● **TASK**:
The material below contains a line with "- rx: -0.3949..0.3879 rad" and a line with "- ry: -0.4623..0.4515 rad". Copy exactly those two lines and all lines between them.

● **DATA BLOCK**:

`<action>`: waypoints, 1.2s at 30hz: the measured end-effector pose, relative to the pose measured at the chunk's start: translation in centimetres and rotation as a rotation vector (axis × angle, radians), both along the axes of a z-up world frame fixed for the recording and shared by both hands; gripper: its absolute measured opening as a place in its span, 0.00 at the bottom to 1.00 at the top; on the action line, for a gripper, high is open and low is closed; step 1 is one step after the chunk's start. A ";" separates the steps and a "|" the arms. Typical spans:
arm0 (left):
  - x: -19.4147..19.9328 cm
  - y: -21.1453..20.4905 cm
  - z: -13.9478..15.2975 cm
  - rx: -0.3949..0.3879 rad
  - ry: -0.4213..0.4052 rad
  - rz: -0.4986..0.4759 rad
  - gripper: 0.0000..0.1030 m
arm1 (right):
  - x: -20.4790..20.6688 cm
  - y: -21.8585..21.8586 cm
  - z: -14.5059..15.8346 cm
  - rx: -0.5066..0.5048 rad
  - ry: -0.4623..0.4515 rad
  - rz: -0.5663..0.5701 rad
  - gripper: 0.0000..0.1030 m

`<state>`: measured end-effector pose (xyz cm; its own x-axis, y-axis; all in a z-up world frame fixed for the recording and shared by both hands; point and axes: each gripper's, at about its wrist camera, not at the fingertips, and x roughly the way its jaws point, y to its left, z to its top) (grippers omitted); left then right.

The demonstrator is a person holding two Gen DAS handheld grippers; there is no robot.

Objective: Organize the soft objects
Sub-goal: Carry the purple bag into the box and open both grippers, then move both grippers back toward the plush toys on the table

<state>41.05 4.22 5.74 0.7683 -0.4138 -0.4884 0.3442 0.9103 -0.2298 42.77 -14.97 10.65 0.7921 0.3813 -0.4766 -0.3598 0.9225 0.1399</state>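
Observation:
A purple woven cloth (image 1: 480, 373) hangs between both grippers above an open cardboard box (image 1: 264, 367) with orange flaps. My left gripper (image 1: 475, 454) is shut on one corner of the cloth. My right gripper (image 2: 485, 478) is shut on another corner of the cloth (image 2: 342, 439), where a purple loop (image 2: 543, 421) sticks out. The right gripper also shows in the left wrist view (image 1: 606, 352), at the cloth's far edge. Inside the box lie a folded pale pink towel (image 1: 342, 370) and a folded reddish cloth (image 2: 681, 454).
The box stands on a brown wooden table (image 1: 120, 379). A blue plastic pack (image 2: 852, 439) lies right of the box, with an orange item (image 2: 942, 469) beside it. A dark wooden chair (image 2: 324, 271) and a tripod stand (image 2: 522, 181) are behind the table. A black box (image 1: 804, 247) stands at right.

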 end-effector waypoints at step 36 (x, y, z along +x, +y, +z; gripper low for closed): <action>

● **PROBLEM SOLUTION**:
  - rx: -0.3949..0.3879 rad
  - ry: -0.4213..0.4052 rad
  - rz: -0.4986..0.4759 rad
  - gripper: 0.0000..0.1030 m
arm1 (right):
  - x: -20.4790..20.6688 cm
  - y: -21.8585..21.8586 cm
  - z: -14.5059..15.8346 cm
  - rx: -0.5066..0.5048 rad
  - ry: -0.4623..0.4515 rad

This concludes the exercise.